## [What the exercise asks]
Give again, unaltered, the lines of the listing below that run from the line having "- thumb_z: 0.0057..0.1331" through the line having "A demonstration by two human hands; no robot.".

## [Material provided]
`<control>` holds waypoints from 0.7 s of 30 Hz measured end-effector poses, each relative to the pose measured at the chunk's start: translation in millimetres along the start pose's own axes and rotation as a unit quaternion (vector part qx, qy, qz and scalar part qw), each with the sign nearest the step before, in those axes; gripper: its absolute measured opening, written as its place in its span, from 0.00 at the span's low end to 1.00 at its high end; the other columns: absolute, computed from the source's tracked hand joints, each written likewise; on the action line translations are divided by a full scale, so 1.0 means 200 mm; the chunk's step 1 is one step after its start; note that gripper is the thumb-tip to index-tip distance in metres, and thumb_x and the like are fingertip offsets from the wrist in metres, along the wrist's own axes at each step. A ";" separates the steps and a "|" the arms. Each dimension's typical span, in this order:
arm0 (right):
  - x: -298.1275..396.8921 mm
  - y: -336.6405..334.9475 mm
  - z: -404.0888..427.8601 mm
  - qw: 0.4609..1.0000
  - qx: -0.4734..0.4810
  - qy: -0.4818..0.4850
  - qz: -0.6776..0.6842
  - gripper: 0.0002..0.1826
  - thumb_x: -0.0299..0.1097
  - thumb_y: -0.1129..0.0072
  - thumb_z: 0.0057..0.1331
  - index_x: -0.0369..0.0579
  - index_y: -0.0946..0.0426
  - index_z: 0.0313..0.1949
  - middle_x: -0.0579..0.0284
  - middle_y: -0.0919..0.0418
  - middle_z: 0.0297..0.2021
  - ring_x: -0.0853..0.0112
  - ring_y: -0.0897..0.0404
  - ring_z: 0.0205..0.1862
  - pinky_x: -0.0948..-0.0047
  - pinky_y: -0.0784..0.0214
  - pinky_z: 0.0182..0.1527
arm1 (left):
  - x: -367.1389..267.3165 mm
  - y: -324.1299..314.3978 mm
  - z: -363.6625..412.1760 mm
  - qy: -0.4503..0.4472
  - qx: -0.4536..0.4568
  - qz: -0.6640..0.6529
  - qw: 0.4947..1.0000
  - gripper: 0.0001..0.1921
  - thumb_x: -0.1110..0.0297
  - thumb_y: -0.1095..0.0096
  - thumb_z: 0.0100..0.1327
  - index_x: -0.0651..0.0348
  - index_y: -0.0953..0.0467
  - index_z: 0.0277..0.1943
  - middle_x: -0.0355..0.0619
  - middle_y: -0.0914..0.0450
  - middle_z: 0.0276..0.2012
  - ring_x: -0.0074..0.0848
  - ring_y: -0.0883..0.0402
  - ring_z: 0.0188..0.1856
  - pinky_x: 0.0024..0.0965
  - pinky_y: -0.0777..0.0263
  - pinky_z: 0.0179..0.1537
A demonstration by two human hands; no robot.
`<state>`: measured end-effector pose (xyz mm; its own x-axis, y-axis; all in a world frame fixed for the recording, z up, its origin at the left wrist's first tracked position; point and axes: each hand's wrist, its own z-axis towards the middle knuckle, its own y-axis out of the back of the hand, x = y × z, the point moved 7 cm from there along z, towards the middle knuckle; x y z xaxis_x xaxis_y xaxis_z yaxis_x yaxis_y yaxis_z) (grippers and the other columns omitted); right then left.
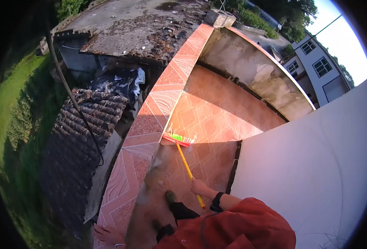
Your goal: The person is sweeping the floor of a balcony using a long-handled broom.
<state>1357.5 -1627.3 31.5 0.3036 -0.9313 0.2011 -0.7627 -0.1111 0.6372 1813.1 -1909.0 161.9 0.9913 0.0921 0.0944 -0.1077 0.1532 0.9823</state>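
My right hand (199, 187) grips the yellow handle (185, 162) of a push broom, with the handle's end sticking out behind the fist. The broom's red head (177, 141), with green and white bristles, rests on the reddish tiled floor (211, 112) beside the parapet, where shade meets sunlight. At the lower left, my left hand (107, 234) lies on the patterned tile top of the parapet (143, 127), fingers spread and holding nothing. A dark shoe (170, 197) stands on the floor below the broom.
A white wall (295, 174) bounds the floor on the right. A stained low wall (255, 68) closes the far end, with a concrete block (220, 18) at the corner. Beyond the parapet, a lower tiled roof (90, 115) and a hanging dark cable (72, 99) are visible.
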 end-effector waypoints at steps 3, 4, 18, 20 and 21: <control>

## [Output]
  - thumb_z: 0.0057..0.1331
  - index_x: -0.0369..0.0579
  - index_y: -0.0946..0.0426
  - index_z: 0.0313..0.1949
  - middle_x: -0.0579..0.0284
  - middle_y: -0.0919..0.0418
  - middle_z: 0.0297..0.2021
  - ring_x: -0.0853..0.0112
  - ring_y: -0.0897..0.0404
  - ring_z: 0.0205..0.1862
  - pinky_x: -0.0948..-0.0047
  - pinky_y: -0.0784..0.0214
  - pinky_z: 0.0182..0.1527
arm1 (left):
  - x: -367.1389..267.3165 mm
  - y: -324.1299..314.3978 mm
  - z: -363.6625..412.1760 mm
  - qy: -0.4503..0.4472
  - qx: -0.4536..0.4568
  - qz: -0.6640..0.6529
  - qw: 0.4947..1.0000
  - gripper: 0.0001..0.1921
  - thumb_x: -0.1110..0.0297
  - thumb_y: -0.1095..0.0096
  - thumb_z: 0.0100..0.1327
  - index_x: -0.0651..0.0348
  - index_y: -0.0953..0.0467
  - index_z: 0.0277..0.1943
  - middle_x: -0.0355..0.0619
  - middle_y: -0.0914..0.0450
  - middle_z: 0.0276..0.2012
  - ring_x: -0.0074..0.0848
  - ring_y: -0.0883..0.0402
  - ring_z: 0.0188..0.1856
  - pinky_x: 0.0024..0.0965
  - pinky_y: -0.0777..0.0263
  - pinky_z: 0.0179..0.1537
A demonstration by two human hands; no robot.

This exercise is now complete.